Only the lines from the start of the entries up to and including the line with "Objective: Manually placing" should be written out, exactly as they stand.

◆ **Data section**:
==============================
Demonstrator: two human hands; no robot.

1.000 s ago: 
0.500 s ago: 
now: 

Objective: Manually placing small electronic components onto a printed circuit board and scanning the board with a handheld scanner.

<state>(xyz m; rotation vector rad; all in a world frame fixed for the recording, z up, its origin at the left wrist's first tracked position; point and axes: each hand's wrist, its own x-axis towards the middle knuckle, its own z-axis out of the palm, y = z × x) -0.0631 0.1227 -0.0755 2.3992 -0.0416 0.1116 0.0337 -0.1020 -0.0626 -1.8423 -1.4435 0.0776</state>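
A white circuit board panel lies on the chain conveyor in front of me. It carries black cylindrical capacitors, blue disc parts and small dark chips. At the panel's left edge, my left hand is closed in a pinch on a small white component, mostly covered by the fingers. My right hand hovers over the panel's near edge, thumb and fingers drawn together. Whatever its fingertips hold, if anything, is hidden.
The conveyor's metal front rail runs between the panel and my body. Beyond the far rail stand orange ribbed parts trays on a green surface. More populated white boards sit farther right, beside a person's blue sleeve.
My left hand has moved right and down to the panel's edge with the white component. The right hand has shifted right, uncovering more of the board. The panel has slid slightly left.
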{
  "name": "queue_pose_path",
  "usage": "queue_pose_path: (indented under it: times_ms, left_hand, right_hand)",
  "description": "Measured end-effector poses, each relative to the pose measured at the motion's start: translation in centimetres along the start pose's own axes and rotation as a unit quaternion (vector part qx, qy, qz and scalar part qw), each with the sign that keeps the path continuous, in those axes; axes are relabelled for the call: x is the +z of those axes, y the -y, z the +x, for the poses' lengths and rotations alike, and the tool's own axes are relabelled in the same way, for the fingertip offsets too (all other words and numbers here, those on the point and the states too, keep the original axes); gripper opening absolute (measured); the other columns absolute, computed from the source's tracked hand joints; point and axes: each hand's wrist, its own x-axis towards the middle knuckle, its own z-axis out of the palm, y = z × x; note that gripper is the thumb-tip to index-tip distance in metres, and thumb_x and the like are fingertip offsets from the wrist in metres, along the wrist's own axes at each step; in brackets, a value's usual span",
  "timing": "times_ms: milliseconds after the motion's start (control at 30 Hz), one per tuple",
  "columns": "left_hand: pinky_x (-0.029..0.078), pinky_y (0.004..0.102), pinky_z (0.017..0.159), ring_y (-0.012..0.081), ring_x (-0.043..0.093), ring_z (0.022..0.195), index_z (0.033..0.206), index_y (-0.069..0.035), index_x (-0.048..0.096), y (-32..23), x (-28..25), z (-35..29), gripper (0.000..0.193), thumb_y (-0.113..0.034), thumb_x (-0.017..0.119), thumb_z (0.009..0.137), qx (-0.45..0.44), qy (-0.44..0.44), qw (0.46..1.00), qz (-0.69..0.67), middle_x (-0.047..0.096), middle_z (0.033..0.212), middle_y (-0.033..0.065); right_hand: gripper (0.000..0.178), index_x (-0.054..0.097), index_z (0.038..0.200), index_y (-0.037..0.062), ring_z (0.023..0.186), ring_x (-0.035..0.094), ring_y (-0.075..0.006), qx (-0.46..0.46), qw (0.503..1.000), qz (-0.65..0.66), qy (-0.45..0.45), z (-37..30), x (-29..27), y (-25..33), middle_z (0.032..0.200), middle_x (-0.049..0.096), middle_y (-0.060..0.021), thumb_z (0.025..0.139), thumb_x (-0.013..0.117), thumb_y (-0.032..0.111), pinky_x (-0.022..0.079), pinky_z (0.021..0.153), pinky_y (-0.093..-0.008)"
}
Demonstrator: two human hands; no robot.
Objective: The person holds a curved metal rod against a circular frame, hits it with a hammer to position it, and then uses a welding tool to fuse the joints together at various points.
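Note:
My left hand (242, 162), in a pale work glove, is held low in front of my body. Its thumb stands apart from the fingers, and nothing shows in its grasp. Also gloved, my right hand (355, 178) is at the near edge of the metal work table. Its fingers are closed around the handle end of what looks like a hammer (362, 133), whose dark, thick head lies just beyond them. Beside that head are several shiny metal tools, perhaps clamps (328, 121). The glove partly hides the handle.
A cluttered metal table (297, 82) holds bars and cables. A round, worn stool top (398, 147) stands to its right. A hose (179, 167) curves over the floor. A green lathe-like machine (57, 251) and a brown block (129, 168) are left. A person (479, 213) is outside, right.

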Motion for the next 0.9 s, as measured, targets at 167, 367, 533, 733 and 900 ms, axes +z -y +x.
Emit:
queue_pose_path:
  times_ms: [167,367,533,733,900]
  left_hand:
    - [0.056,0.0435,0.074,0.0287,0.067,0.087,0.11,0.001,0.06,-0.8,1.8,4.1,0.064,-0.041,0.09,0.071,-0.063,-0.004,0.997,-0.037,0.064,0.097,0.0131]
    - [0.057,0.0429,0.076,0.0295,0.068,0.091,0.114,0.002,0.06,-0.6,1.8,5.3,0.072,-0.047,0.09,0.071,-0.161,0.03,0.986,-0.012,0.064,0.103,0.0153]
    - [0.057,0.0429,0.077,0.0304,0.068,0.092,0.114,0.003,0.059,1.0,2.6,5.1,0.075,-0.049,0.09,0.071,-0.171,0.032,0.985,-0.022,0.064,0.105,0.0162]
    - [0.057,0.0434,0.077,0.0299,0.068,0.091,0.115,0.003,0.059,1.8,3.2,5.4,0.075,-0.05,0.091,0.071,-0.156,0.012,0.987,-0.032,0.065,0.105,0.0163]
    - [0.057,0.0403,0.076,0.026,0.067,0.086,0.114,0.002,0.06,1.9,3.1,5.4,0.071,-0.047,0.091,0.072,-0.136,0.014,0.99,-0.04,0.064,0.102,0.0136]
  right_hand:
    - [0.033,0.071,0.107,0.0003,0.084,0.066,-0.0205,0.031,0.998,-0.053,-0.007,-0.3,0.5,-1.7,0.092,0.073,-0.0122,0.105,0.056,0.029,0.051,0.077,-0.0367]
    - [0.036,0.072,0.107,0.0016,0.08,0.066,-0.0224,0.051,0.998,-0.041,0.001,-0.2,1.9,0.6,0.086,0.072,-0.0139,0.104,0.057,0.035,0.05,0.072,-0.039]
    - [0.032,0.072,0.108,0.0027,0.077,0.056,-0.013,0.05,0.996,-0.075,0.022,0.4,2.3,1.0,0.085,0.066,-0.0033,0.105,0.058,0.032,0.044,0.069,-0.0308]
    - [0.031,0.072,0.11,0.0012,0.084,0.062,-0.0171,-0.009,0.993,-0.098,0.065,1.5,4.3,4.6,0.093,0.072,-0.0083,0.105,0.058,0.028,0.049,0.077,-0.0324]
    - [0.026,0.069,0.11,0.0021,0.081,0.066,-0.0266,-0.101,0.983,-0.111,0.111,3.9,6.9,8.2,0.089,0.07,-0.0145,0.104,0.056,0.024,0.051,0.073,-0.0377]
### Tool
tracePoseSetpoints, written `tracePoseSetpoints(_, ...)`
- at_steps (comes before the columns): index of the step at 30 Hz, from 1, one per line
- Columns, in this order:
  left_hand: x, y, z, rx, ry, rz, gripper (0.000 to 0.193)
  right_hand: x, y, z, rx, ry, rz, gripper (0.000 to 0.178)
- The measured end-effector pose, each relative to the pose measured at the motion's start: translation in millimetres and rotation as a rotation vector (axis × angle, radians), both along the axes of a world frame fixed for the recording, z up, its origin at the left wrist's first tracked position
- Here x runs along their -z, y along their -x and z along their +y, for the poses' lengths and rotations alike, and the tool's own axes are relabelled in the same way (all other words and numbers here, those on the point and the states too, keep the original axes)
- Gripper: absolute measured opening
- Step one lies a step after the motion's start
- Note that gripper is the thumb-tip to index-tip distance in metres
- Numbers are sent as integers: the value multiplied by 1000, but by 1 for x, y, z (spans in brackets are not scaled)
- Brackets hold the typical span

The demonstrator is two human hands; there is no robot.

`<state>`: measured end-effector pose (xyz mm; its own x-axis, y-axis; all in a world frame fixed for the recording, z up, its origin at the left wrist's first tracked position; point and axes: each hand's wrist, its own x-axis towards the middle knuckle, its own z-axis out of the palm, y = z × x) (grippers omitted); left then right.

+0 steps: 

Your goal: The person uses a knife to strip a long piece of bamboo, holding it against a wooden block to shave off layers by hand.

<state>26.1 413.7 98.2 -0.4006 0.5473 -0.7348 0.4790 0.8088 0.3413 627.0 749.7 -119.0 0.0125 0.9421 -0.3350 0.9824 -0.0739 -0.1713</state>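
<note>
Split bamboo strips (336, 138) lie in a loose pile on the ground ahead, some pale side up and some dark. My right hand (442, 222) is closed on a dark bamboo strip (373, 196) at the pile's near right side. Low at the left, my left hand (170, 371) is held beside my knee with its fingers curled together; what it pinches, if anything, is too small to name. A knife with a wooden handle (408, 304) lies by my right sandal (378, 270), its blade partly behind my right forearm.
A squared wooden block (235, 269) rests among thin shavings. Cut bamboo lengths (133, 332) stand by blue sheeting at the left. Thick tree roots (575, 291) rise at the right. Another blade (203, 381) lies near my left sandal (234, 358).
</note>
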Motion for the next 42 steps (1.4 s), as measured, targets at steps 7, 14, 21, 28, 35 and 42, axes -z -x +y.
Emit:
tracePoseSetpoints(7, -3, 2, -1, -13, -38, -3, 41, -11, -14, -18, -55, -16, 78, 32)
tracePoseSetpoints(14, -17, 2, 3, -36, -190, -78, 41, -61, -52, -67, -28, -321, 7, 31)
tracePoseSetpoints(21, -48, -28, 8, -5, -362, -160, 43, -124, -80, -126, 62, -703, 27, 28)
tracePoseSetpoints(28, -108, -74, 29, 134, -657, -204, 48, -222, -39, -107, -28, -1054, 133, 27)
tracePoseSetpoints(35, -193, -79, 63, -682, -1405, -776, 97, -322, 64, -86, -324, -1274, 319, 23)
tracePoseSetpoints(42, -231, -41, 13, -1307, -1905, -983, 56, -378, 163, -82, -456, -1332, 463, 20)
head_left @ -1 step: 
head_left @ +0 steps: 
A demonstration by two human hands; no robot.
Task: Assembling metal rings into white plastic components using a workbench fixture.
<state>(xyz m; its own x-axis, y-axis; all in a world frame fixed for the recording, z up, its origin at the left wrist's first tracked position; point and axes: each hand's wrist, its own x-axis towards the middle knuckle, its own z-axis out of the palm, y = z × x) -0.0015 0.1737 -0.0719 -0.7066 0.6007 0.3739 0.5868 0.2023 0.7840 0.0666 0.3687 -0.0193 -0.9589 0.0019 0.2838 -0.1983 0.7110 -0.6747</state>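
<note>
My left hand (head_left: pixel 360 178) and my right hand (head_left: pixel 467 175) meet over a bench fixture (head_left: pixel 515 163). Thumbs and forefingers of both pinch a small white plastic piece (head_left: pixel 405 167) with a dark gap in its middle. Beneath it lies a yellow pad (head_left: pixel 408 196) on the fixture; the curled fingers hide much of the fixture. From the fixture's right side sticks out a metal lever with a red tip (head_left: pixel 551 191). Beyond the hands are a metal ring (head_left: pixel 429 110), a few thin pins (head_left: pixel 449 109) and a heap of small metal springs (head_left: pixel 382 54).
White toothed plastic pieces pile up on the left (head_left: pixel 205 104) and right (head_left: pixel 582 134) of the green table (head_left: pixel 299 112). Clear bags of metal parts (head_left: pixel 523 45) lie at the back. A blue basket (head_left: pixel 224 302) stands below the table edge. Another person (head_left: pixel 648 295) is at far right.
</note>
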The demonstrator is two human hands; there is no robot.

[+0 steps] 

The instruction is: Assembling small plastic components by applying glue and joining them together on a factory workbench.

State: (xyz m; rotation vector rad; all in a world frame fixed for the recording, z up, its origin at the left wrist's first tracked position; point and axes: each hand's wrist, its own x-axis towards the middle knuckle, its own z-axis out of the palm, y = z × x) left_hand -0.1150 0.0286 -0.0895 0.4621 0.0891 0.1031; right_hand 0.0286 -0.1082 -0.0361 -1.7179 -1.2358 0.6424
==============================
◆ **Answer box**:
Demonstrator: two human hands; no robot.

1.000 s ago: 
0.500 s ago: 
now: 

Objective: Manually placing small electronic components onto a printed circuit board and scanning the board with a handheld scanner.

The exercise requires nothing more.